▶ _Task instructions_
What is needed here is an exact reprint of every record below.
Segment Start: Records for this exercise
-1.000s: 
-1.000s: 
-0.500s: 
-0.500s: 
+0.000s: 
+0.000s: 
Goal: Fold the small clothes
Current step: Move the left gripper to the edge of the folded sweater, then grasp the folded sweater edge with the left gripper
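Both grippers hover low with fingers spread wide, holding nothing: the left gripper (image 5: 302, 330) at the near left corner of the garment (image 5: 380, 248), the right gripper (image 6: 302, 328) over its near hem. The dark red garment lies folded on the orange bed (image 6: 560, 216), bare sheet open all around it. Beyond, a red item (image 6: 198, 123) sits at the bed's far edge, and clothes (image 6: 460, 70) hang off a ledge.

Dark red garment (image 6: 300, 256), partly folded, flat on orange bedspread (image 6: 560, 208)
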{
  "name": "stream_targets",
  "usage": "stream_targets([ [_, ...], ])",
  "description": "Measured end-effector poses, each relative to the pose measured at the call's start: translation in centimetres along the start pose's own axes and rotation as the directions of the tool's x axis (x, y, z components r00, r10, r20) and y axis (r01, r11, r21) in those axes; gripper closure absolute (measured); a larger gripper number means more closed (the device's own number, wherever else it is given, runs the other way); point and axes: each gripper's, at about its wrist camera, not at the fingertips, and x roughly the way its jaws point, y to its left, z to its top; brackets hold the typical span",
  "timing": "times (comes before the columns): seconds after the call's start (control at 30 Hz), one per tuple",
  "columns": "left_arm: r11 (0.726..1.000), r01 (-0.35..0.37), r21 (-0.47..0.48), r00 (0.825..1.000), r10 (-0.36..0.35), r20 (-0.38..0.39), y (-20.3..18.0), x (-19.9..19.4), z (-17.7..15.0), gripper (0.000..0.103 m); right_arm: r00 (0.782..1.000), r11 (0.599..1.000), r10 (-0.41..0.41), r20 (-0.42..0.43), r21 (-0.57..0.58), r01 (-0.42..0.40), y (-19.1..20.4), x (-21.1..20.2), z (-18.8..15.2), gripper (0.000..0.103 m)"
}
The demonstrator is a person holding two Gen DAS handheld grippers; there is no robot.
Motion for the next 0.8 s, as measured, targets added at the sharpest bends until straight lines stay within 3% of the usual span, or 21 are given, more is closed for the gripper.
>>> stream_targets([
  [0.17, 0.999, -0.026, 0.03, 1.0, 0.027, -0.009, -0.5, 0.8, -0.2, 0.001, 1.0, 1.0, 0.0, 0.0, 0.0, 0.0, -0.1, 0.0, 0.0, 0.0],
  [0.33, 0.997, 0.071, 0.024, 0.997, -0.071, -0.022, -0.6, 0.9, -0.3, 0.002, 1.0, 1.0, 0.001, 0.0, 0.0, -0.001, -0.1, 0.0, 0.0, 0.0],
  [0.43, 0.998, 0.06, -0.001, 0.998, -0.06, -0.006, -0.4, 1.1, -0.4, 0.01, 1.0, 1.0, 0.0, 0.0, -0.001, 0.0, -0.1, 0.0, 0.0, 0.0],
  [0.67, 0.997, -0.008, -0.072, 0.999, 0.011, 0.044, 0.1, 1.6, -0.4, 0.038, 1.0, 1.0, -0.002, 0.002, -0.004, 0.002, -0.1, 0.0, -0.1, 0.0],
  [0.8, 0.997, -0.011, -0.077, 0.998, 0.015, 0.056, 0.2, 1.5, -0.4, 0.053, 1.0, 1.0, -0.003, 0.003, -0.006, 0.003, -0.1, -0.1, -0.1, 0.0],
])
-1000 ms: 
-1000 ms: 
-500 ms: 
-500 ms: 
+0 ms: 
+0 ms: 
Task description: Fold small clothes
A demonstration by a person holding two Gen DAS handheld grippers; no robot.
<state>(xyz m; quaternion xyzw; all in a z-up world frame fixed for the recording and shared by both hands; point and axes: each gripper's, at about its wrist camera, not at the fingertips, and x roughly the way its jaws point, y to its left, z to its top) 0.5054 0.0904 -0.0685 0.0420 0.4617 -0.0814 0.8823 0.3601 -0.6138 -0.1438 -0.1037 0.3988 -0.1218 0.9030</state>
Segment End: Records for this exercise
▶ _Response area_
-1.000s: 
-1.000s: 
-0.500s: 
-0.500s: 
+0.000s: 
+0.000s: 
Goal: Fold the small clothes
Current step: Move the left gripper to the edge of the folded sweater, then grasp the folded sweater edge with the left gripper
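Both grippers hover low with fingers spread wide, holding nothing: the left gripper (image 5: 302, 330) at the near left corner of the garment (image 5: 380, 248), the right gripper (image 6: 302, 328) over its near hem. The dark red garment lies folded on the orange bed (image 6: 560, 216), bare sheet open all around it. Beyond, a red item (image 6: 198, 123) sits at the bed's far edge, and clothes (image 6: 460, 70) hang off a ledge.

Dark red garment (image 6: 300, 256), partly folded, flat on orange bedspread (image 6: 560, 208)
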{
  "name": "stream_targets",
  "usage": "stream_targets([ [_, ...], ])",
  "description": "Measured end-effector poses, each relative to the pose measured at the call's start: translation in centimetres along the start pose's own axes and rotation as the directions of the tool's x axis (x, y, z components r00, r10, r20) and y axis (r01, r11, r21) in those axes; gripper closure absolute (measured); a larger gripper number means more closed (the device's own number, wherever else it is given, runs the other way); point and axes: each gripper's, at about its wrist camera, not at the fingertips, and x roughly the way its jaws point, y to its left, z to its top; brackets hold the typical span",
  "timing": "times (comes before the columns): seconds after the call's start (control at 30 Hz), one per tuple",
  "columns": "left_arm: r11 (0.726..1.000), r01 (-0.35..0.37), r21 (-0.47..0.48), r00 (0.825..1.000), r10 (-0.36..0.35), r20 (-0.38..0.39), y (-20.3..18.0), x (-19.9..19.4), z (-17.7..15.0), gripper (0.000..0.103 m); right_arm: r00 (0.782..1.000), r11 (0.599..1.000), r10 (-0.41..0.41), r20 (-0.42..0.43), r21 (-0.57..0.58), r01 (-0.42..0.40), y (-19.1..20.4), x (-21.1..20.2), z (-18.8..15.2), gripper (0.000..0.103 m)"
}
The demonstrator is a person holding two Gen DAS handheld grippers; there is no robot.
Motion for the next 0.8 s, as measured, targets added at the sharpest bends until straight lines stay within 3% of the usual span, or 21 are given, more is closed for the gripper.
>>> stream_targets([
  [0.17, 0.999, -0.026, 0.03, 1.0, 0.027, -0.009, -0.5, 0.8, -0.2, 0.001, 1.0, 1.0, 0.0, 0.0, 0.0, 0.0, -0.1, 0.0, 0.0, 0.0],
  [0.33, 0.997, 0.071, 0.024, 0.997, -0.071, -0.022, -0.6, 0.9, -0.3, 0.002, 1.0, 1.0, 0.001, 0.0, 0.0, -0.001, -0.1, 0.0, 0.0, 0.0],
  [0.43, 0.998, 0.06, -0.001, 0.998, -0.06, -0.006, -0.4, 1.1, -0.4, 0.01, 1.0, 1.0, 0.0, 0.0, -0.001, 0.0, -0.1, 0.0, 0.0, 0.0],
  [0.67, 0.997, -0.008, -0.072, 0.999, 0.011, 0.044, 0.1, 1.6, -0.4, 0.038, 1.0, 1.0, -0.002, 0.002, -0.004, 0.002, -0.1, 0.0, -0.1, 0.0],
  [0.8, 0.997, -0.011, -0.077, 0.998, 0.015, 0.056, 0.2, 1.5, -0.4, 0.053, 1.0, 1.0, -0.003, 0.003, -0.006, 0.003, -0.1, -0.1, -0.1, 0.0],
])
-1000 ms: 
-1000 ms: 
-500 ms: 
-500 ms: 
+0 ms: 
+0 ms: 
Task description: Fold small clothes
A demonstration by a person holding two Gen DAS handheld grippers; no robot.
<state>(xyz m; quaternion xyzw; all in a z-up world frame fixed for the recording and shared by both hands; point and axes: each gripper's, at about its wrist camera, not at the fingertips, and x roughly the way its jaws point, y to its left, z to its top) 0.5054 0.0904 -0.0685 0.0420 0.4617 -0.0814 0.8823 0.3601 -0.6138 -0.1438 -0.1037 0.3988 -0.1218 0.9030</state>

No more is needed to finish this exercise.